En octobre dernier, annonçant le nouveau «plan emploi» du gouvernement, Laurent Wauquiez avait déclaré au micro de i>Télé qu'il fallait réfléchir aux contrats aidés «en ayant un raisonnement en terme de formation professionnelle» et de «vrais passerelles pour un emploi durable» dans les entreprises, «le but [n'étant] pas de faire des contrats aidés pour faire des contrats aidés».
Le problème numéro un, c'est que ces contrats — véritable maquis supposé se limiter au CIE pour le secteur marchand et au CAE pour le secteur non marchand depuis le Grenelle de l'insertion, il y a un an — tels qu'on les utilise aujourd'hui, participent à la banalisation du sous-emploi : ils coûtent une fortune à l'Etat et aux collectivités locales qui les subventionnent, servent à compenser les suppressions de postes dans le secteur public (scolaire, sanitaire et social…), sont une aubaine pour les employeurs et, majoritairement jetables, maintiennent les «bénéficiaires» dans la misère tout en ne remplissant que rarement leur fonction d'insertion.
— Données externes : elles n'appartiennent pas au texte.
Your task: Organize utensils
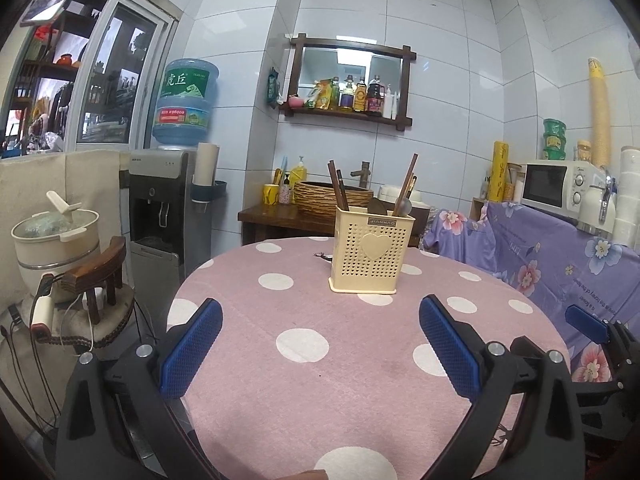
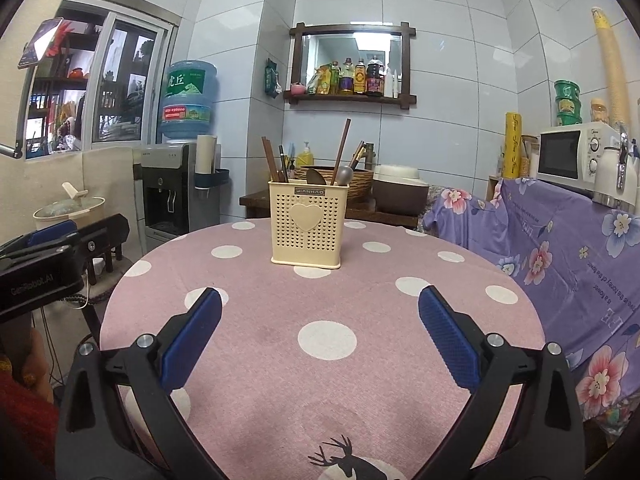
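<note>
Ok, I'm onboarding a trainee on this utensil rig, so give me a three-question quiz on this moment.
1. True or false: the left gripper is holding a utensil.
2. Where do the chopsticks and the other utensils stand? A) flat on the tablecloth B) in the cream holder C) in the microwave
3. Fill in: the raised shape on the holder's front is a ____.

Key: 1 false, both it and the right gripper are open and empty; 2 B; 3 heart.

Perforated cream plastic utensil holder (image 2: 307,226); matt pink cloth tablecloth (image 2: 280,360); glossy white wall tiles (image 2: 440,60).
</note>
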Demonstrator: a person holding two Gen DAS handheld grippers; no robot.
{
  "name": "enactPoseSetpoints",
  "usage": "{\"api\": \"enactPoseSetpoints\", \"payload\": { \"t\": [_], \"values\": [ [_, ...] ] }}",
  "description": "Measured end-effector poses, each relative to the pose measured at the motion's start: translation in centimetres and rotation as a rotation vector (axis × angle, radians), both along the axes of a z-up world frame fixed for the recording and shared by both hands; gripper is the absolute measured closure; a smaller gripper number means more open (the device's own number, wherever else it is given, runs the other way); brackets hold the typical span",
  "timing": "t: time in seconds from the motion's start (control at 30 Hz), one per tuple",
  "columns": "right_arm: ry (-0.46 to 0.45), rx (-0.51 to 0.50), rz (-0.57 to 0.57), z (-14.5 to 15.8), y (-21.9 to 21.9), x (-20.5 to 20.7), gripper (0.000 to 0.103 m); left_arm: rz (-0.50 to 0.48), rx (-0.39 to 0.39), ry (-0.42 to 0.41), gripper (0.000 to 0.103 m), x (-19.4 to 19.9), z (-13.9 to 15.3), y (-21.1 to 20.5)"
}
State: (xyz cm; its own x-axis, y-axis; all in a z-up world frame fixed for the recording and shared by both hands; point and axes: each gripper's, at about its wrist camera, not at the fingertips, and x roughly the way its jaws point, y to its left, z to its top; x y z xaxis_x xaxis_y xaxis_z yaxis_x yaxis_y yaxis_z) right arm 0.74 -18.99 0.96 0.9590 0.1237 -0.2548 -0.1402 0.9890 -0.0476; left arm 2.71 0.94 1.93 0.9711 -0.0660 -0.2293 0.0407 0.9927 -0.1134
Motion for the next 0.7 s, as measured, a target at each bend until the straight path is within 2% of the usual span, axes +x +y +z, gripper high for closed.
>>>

Le problème numéro deux, c'est que les régions fixent elles-mêmes leurs critères et que celles qui ne peuvent pas suivre financièrement tentent de réaliser des économies de bouts de chandelles.
Bien que dénoncée par Laurent Wauquiez, vu le marasme actuel, cette «mauvaise politique de l'emploi» ne risque pas de changer. En effet, lors du Grenelle de l'insertion, le territoire de Belfort avait fait valoir son CDAE (contrat départemental d’accès à l’emploi), initiative pilote de qualité lancée en 2005, qui ne prenait pas les chômeurs pour une variable d'ajustement et responsabilisait les employeurs. Hélas, cette formule réellement efficace et pleine de bon sens a été renvoyée aux calendes grecques, tout comme le «contrat unique d'insertion» censé assainir l'ensemble du dispositif. Preuve que les contrats aidés n'ont pour vocation que de servir de voiture-balai au chômage de masse et à la crise.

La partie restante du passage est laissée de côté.